Run-checks failure in lxd container (new in 2.30)

In master and release/2.30, but not release/2.29 when I run ./run-checks in a xenial lxd container on an artful host, I see the following failure:

=== RUN   TestDeviceManager

----------------------------------------------------------------------
FAIL: devicestate_test.go:766: deviceMgrSuite.TestDoRequestSerialErrorsOnNoHost

devicestate_test.go:808:
    c.Check(chg.Status(), Equals, state.ErrorStatus)
... obtained state.Status = 3 ("Doing")
... expected state.Status = 9 ("Error")

OOPS: 45 passed, 1 skipped, 1 FAILED
--- FAIL: TestDeviceManager (3.49s)
FAIL
coverage: 84.6% of statements
exit status 1
FAIL	github.com/snapcore/snapd/overlord/devicestate	3.575s

Crushing failure and despair.

what does host nowhere.invalid gives you inside that container? do you have some kind of http proxying set up?

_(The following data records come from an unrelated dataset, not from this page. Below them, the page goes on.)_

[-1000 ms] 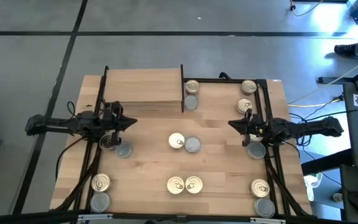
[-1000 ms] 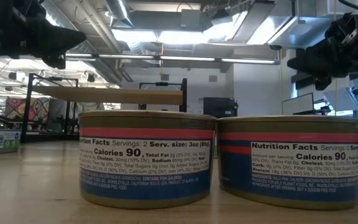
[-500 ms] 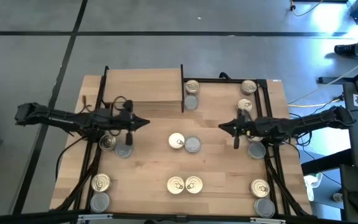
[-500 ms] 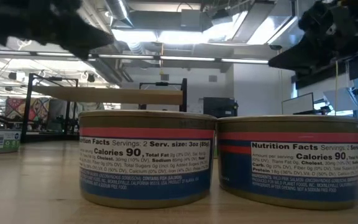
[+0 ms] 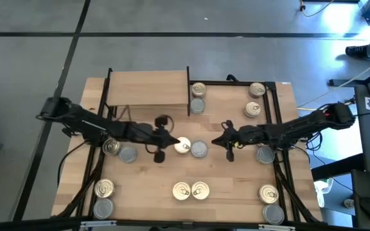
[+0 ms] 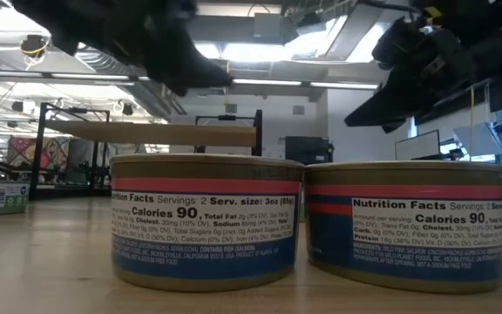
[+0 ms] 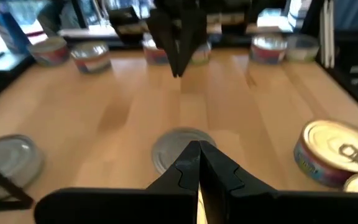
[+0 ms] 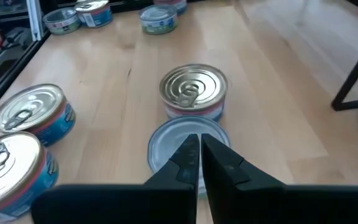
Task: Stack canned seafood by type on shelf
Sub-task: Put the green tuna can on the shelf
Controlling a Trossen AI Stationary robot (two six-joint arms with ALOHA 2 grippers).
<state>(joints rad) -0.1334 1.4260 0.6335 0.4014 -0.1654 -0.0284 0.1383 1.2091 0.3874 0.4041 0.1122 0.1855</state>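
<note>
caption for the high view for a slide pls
Both shut grippers, left and right, close on the center tin pair; shelf holds no tins.

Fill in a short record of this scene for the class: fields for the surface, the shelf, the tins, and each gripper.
surface: light-wood table
shelf: raised wood plank at the table's far left, nothing on it
tins: in pairs around the table; centre pair is a gold-lid tin beside a silver-top tin
left gripper: shut, at the centre pair from the left, holding nothing
right gripper: shut, at the centre pair from the right, holding nothing
</note>
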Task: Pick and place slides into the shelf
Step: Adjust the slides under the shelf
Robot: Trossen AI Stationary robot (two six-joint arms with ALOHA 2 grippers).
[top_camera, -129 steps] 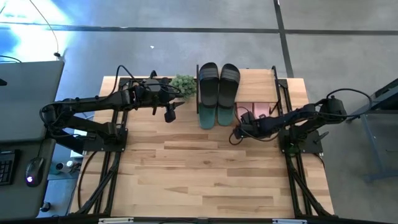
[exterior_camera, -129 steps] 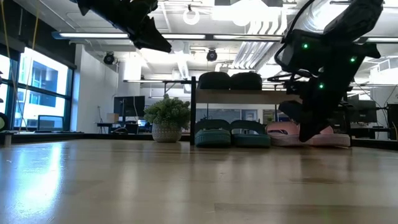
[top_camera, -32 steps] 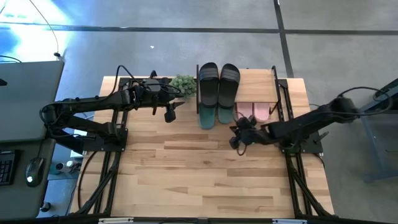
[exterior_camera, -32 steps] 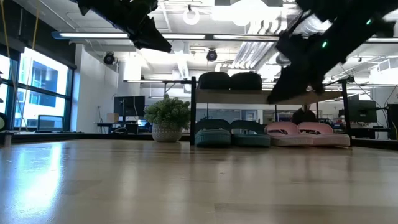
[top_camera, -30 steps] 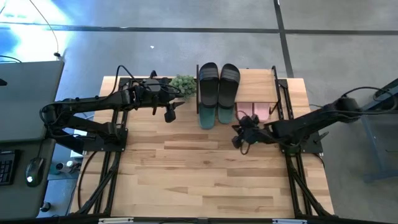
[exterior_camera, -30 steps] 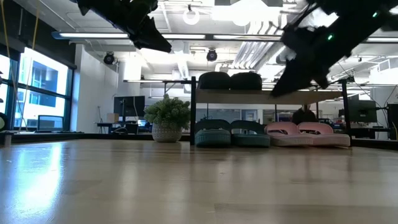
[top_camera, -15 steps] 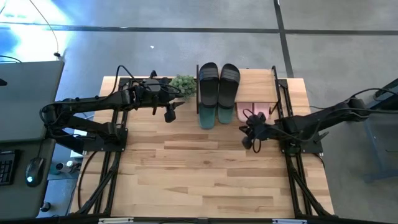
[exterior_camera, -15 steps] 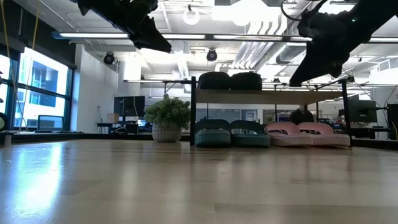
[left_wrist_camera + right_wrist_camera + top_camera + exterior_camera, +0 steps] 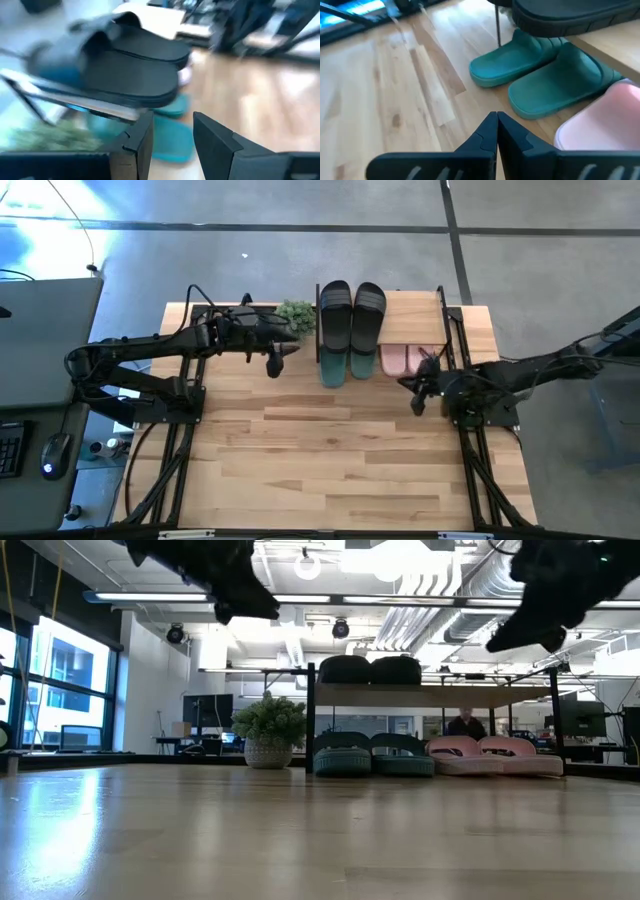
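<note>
All six slides sit in the shelf at upper centre — black pair on top, teal pair and pink pair below. Nothing seems left: the right gripper is clenched empty, the left gripper parted, empty.

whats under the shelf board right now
Under the shelf board, the teal-green pair sits beside the pale pink pair on the table. From above, the board and the black pair on top cover most of them.
</note>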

Host isn’t found for nowhere.invalid in or outside of the container:

$ host nowhere.invalid
Host nowhere.invalid not found: 2(SERVFAIL)

I did not configure an http proxy (http_proxy and https_proxy are unset). From inside the containter (outside is the same):

$ printenv|grep -i proxy
$

LXD apparently can setup an http/https proxy, but it isn’t configured that way here:

$ lxc config get core.proxy_http
$ lxc config get core.proxy_https
$

I naively would have expected a NXDOMAIN error, wondering if that’s the issue and where this comes from

It is a 17.10 host with systemd-resolved. The host returns the same thing:

$ host nowhere.invalid
Host nowhere.invalid not found: 2(SERVFAIL)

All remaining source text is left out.